No ... We already have one.
In an article by regular staffer Samuel Freedman, the New York Times questions whether we secular humanists (An umbrella term "for those who call themselves atheists, agnostics, secularists and freethinkers, among other terms".) are somehow defaulting on our social responsibilities because we're not providing organized, institutional support for victims and their families like the "Bahai, Catholic, Jewish, Muslim and both mainline and evangelical Protestant congregations" and "Catholic, Congregational, Mormon and United Methodist houses of worship, among others." (Freedman is nothing if not comprehensive. Read the article here. )
The springboard for the article is the tragedy at Newtown. Organized religion was out in force - very visible, comforting everyone in sight. Where were the humanists? Actually, Freedman did find two humanist groups that collected and contributed money. But organized religion has millennia of experience in putting on an attention grabbing show. The Pope doesn't wear rich, red robes for nothing. It's not surprising that only Freedman seems to have noticed.
He quotes a number of institutionalized secular humanists to support the point of view that humanists need to develop better organizations - a professional psychologist, the humanist chaplain at Harvard. These are people who, like the priests and bishops of organized religion, make a good living from the structure that does exist in humanist society. They have an interest in expanding their business interests, again, just like the priests and bishops. I question their objectivity.
Many (Most? Nearly all?) of us celebrate our independence from the clammy grip of those who would channel our thoughts and actions. We look at the slavish obligation of our neighbors to put on uncomfortable clothes and sit on hard benches for hours every Sunday as a type of masochism. The predigested morality believers eat reminds us of the end product of organic digestion. It's something we don't want to eat.
But there is a genuine case to be made for organized effort. Most of the really good things we enjoy in society depend on it. The question is, "Where should the organization come from?" Religious people say, "Why, from God's church, of course." There are two other choices. The first is for humanists to form their own organizations, as suggested by the article. I don't see a lot of difference between The American Atheists putting a yoke on me and the Catholics doing it. A yoke is a yoke.
The second choice is government. My claim is that it's a far better choice. It's still a yoke, but civilization itself is a yoke. Our choice is, "Which yoke do we want to wear?" The only hominids free from the yoke of enforced group effort lived a solitary life in caves and became extinct.
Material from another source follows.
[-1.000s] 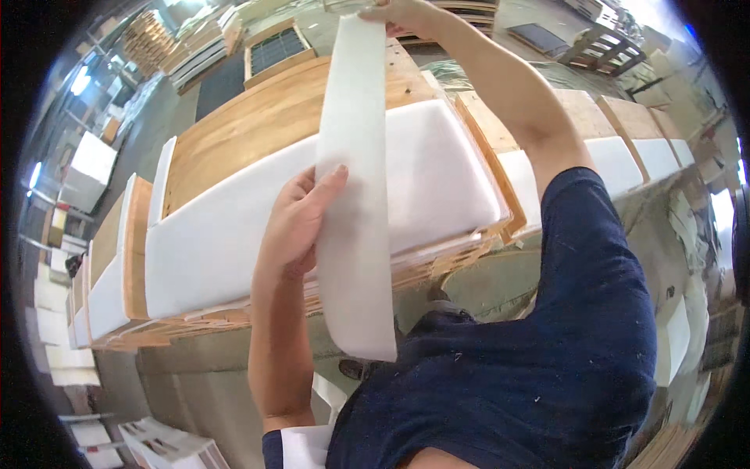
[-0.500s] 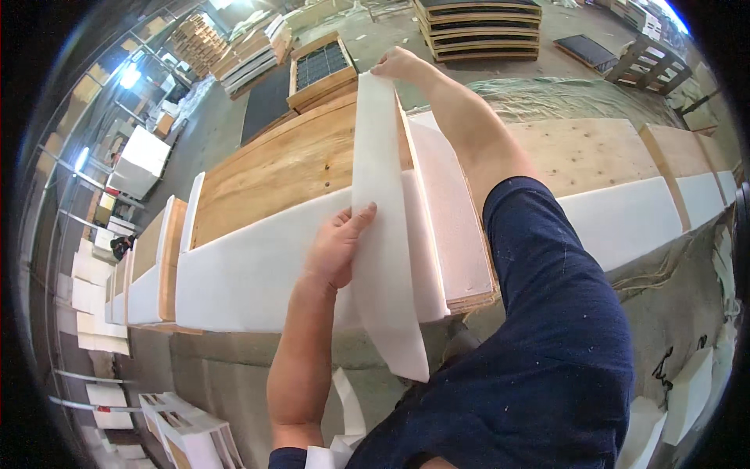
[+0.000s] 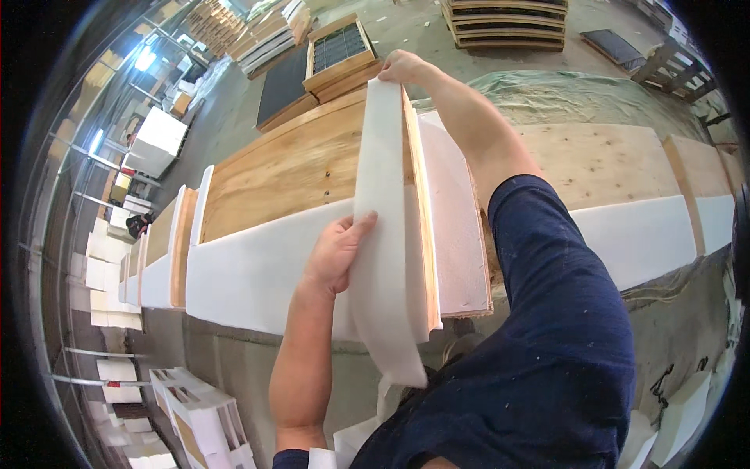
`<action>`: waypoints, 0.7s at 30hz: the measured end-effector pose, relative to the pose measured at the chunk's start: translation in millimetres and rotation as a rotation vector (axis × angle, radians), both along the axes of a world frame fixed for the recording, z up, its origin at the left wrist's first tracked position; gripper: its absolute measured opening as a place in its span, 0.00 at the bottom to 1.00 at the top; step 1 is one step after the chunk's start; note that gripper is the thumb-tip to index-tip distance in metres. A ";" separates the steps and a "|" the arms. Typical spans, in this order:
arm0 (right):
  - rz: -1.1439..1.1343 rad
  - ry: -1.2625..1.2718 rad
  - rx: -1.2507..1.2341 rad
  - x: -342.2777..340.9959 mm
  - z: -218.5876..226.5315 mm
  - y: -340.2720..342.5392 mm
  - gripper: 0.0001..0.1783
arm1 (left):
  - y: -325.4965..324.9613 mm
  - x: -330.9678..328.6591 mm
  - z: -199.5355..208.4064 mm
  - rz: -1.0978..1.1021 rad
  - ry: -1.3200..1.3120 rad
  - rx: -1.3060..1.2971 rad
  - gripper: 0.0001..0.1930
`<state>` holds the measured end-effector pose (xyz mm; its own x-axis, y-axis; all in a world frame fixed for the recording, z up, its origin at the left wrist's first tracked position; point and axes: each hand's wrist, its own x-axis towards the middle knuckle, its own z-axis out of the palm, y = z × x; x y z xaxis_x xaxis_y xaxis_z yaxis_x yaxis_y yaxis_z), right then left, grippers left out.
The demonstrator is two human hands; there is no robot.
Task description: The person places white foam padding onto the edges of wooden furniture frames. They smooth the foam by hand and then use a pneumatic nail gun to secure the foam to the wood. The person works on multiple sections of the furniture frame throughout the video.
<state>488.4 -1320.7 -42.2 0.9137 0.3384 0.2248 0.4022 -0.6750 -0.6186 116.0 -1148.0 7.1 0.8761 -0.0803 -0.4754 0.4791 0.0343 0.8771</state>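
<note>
A long white foam strip point(image 3: 387, 246) is running along the right edge of a wooden-topped block point(image 3: 289, 172), from its far right corner down past its near edge, where the strip's lower end is bending and hanging; from this angle it is hard to say how much of it is touching the block. The right hand point(image 3: 400, 67) is pinching the strip's top end at that far corner, and the left hand point(image 3: 337, 254) is grasping its left side partway down, the thumb pressing on the upper face. White padding point(image 3: 262, 258) is covering the block's near part. Just past the right edge, a pale panel point(image 3: 455, 227) is sitting, and farther right a second block point(image 3: 594, 156) is showing a white near band. Beyond the far edge, a wooden frame with a dark grid point(image 3: 340, 51) is lying, well apart from a stack of frames point(image 3: 506, 25).
</note>
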 end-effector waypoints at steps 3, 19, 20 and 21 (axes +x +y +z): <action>0.025 -0.014 -0.121 -10.2 4.1 -1.5 0.27 | -1.3 2.3 1.0 -0.041 0.005 0.013 0.17; 0.204 -0.095 -0.764 -222.0 32.1 16.5 0.54 | -3.8 7.1 -8.2 -0.143 -0.018 0.081 0.17; 0.213 -0.066 -0.736 -224.0 36.3 12.5 0.54 | -7.1 4.4 -5.8 -0.139 -0.032 0.104 0.18; 0.221 -0.046 -0.735 -228.4 41.2 12.0 0.55 | -6.6 3.5 -7.5 -0.139 -0.036 0.068 0.18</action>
<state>260.1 -1308.7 -1.0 0.8028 0.5891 -0.0923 0.5899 -0.8072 -0.0217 119.5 -1154.6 -0.3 0.8756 -0.1704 -0.4520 0.4430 -0.0900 0.8920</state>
"Church and State" have been at war with each other ever since "State" broke loose from "Church". For most of human history, they were essentially the same thing. In many countries, they still are. For example, I would claim that "Church and State" are the same thing in China. Whatever "communism" has become in China, it's certainly a belief system and they certainly have absolute control over their society. There's another parallel with organized religion: The gulf between their dogma and their day-to-day actions is wide and deep. Predatory capitalism reigns supreme in both Rome and Beijing ... but the theoretical foundations of both are completely opposite.
In a few countries in the West, "State" has a toehold on independence from "Church" ... but only a toehold. The Huckabee's and Romney's keep trying to stamp out that independence. The antagonism of most organized religion towards government - and the antagonism that they stir up among their members - becomes much more understandable when you view it as part of a "claw back" effort to regain the control over all society that "Church" once had.
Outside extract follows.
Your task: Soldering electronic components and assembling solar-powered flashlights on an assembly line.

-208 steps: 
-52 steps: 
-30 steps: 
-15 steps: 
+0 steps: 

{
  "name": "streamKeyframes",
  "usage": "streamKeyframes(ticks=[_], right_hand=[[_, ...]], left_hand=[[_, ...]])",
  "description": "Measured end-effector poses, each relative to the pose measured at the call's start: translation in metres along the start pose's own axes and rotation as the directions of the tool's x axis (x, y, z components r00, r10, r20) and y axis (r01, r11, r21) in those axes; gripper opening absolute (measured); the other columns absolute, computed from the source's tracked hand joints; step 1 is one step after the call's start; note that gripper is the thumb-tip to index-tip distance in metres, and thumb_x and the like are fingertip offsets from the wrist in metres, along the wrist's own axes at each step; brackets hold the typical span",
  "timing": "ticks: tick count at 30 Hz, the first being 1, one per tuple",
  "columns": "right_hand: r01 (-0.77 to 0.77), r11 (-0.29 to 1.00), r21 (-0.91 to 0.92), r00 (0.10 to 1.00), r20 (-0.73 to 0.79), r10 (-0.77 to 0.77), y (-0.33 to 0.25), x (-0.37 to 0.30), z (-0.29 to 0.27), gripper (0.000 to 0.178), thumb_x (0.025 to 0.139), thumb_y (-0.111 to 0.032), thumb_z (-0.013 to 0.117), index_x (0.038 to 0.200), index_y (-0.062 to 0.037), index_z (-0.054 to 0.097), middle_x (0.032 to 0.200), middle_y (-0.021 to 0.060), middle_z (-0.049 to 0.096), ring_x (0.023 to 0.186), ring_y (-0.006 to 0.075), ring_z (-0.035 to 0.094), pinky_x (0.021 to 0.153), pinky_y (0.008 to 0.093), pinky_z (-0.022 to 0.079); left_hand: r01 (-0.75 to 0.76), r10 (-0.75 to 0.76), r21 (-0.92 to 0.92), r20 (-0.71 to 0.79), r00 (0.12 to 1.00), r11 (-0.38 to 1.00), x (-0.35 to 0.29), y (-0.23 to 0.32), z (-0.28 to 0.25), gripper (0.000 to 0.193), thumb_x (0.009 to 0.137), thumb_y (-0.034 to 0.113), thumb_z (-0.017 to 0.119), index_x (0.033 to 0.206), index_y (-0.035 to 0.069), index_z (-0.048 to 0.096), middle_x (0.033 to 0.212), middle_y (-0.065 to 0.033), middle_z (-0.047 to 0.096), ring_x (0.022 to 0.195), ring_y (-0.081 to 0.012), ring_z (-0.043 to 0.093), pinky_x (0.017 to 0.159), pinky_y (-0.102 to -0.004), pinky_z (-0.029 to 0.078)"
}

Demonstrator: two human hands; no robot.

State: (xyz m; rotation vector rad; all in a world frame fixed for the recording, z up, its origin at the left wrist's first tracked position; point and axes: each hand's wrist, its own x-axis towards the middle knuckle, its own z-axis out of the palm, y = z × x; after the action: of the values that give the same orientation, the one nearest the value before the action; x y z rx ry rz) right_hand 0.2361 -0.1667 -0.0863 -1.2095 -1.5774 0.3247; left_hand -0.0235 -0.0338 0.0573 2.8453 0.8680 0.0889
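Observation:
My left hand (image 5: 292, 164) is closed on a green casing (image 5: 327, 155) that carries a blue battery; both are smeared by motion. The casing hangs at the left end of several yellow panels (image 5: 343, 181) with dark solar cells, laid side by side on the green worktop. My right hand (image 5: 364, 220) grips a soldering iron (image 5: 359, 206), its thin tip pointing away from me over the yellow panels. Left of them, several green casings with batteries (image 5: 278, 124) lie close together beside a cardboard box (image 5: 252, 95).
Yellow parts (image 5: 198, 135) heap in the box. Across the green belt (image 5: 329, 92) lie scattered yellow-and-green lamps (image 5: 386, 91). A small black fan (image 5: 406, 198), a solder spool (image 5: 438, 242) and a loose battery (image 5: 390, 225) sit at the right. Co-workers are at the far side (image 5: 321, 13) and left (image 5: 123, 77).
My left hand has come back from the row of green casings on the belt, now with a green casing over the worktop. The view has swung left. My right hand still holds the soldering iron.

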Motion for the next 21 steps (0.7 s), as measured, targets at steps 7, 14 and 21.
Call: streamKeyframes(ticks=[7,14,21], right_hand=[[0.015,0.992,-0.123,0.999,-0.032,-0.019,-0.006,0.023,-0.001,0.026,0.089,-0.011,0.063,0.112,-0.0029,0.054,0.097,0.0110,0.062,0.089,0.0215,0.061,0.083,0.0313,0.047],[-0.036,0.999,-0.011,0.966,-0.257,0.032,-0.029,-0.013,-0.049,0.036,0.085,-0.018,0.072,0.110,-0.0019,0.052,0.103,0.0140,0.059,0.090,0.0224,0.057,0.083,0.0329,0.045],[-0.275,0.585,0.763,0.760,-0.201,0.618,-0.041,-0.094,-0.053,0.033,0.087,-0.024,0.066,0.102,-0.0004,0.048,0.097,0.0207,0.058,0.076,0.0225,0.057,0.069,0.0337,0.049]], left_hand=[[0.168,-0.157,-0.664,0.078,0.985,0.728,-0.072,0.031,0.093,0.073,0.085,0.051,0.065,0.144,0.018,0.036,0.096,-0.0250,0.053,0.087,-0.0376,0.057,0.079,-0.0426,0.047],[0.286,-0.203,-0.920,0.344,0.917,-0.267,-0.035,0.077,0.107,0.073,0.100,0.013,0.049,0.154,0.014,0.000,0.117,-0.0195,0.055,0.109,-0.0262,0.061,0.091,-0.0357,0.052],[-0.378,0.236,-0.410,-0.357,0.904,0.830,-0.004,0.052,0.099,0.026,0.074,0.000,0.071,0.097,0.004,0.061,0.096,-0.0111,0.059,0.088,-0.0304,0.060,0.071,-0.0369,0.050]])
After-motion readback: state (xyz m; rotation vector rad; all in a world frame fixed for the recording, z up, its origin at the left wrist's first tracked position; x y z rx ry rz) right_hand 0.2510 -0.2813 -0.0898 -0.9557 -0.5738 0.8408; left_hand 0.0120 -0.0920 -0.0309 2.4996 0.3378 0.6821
One of the ways that "Church" fights their battle is to claim the exclusive right to provide organized comfort to the afflicted. In my view, we - secular humanists - should do everything we can to support "State" - our natural ally in this historic struggle.
What does this mean in practice? That we should support government assistance to the poor rather than church soup kitchens. That federal and state disaster assistance is better than Church mercy missions. I don't, of course, advocate outlawing the ability of "Church" to provide support and assistance ... but they should do it on their own without taxpayer support of any kind. And whenever we have a choice, we should work with government to accomplish things and support the efforts of government to right wrongs.
Viewed in this light, Freedman's suggestion that humanists build their own organizations is not only wrong, it's counter-productive. He misses the point entirely. Humanists already have an organization that they can and should support. It's called "the government".